All of this leads to governmental debt problems, including the United States’ problems with debt limits, and the problems many European countries are having with debt.

One of the more stark — and a most-likely scenario — I’ve seen out there on peak oil was found in a piece at the UK’s PublicServiceEurope and a glimpse into the speed of the approaching energy crisis.
The article was about Keele University’s (also in the UK) research work under the title, “Facing The Future: Peak Oil And Children,” which explores oil consumption habits, especially among the young.
One of leaders of the research team is Professor Bulent Gokay.

“Every aspect of modern industrial life requires oil, we live in a petroleum landscape because it is still the most dense energy form we have ever found,” he explains.
“But discoveries are declining and the oil is running out.
It is a finite resource because it takes millions of years to renew.
Only the Middle East and Caspian Sea region now have spare capacity, everywhere else has reached peak – including the United Kingdom, Norway, China, Mexico, Venezuela, Indonesia, Russia, Syria, Libya, Nigeria and Qatar.
The cheap oil is already gone — when you have to drill deeper and deeper and in regions like the Arctic, it is much more expensive and the quality is not as good and not so easy to refine — due to the high sulphur content.”

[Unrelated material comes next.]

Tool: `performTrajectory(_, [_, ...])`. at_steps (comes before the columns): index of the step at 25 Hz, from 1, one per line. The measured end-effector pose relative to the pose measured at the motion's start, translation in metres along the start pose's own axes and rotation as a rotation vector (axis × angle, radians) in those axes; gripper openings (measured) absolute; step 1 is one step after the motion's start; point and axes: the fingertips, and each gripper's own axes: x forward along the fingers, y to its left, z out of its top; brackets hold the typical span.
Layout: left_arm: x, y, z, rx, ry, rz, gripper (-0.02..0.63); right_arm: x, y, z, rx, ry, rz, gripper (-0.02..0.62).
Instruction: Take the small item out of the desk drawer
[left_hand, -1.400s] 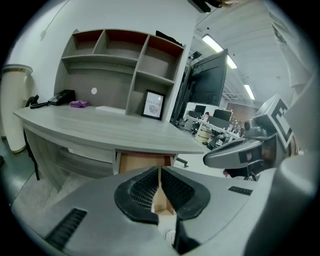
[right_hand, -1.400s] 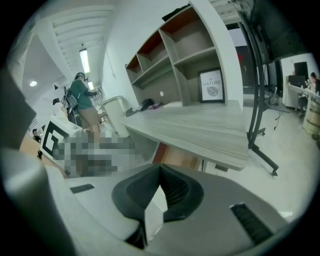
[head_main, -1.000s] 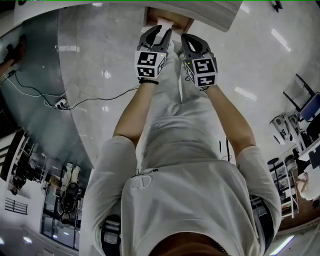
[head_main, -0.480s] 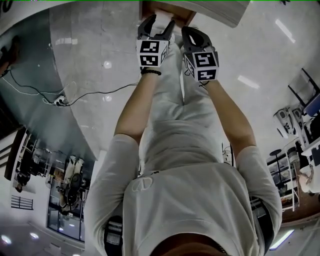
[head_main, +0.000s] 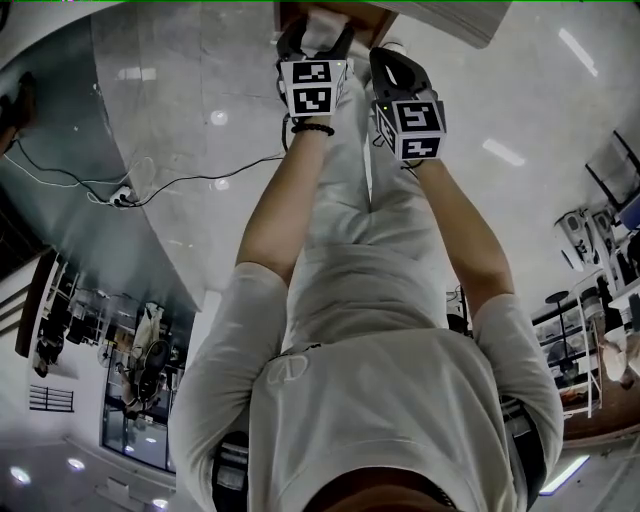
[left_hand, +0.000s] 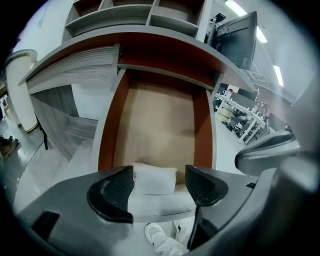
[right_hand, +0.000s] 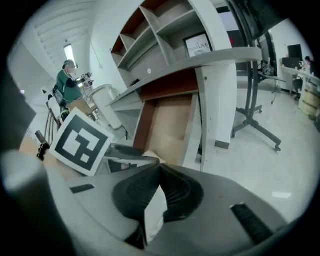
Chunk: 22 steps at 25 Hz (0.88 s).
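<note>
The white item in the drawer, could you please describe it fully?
The white item is small, blocky and soft-looking, perhaps folded cloth. It lies flat at the near end of the open drawer, on its tan floor. It sits between the left gripper's jaws, which have just been opening; neither pad visibly presses it.

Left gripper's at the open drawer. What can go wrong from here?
1. The left gripper has just been opening its jaws; the white item stands between them, unpressed, at the near end of the drawer, so a closing jaw might catch the front wall.
2. The right gripper, shut, hangs close beside; they could bump.
</note>
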Motion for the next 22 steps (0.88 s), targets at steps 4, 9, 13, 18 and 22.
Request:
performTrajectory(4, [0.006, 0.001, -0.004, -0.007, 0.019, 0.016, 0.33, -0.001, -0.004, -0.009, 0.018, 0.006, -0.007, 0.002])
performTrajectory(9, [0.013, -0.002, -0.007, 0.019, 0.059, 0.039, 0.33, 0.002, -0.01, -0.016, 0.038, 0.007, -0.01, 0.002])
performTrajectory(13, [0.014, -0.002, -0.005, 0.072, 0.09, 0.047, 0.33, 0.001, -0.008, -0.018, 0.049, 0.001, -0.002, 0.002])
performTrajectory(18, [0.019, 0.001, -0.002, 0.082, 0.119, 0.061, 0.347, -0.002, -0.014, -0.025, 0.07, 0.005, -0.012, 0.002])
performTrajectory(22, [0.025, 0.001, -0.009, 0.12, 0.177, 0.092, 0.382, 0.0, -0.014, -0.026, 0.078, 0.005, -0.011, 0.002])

“Oil prices will have to rise further to justify deep-water drilling,” says Gokay.
“You cannot stop this or control it; it’s simply a fact of economic life and physics rather than the fault of greedy oil companies or speculators.
There is no long-term solution except to reduce our energy consumption.
It’s not just about using bicycles, but radically reorganising society and there is no reason to think that will happen.
Oil ruled the 20th century and shortage of oil will rule the 21st century.
This is the secret ticking time bomb under the global capitalist system; we are nearing a real emergency scenario.
In less than 10 years, many ordinary people will not be able to afford to use their cars.”

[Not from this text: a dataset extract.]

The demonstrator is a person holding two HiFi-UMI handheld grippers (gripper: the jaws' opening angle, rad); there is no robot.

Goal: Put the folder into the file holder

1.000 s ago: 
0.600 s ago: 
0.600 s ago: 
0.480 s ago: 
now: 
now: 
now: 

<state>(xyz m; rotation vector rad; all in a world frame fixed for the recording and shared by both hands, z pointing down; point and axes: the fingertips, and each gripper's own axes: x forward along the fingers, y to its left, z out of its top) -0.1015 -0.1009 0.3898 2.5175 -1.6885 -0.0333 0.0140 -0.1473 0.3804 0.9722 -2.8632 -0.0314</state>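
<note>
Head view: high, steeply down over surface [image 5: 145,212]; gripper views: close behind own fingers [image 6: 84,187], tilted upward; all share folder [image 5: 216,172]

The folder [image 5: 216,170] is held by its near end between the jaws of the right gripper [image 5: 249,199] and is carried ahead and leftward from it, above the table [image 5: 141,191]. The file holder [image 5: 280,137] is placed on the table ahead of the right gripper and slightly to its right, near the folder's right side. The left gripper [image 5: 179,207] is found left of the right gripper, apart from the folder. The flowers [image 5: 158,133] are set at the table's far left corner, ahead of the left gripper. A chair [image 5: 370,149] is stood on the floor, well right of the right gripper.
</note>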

“The trouble is that organisations and individuals think in terms of their own lifetimes — and politicians think about five-year election cycles rather than the long-term.
We are sleepwalking into disaster and we need to educate our young people on what peak oil is really all about.
As the Arabic saying goes ‘my father rode a camel, I drive a car, my son flies an airplane, his son will ride a camel.'”

(h/t TheOilDrum).

When one goes shopping, picking up the kids from the movie, driving to work, looking upon all the achievements of humanity and the ease of life, the reality of its demise is farfetched, yet one can also be so easily reminded of the comment from boat-builder Thomas Andrews in the film Titanic in answer to Rose’s question about the certain fact of sinking: “Yes. In an hour or so, all of this will be at the bottom of the Atlantic.”

And just as surreal real — not enough lifeboats, not by half.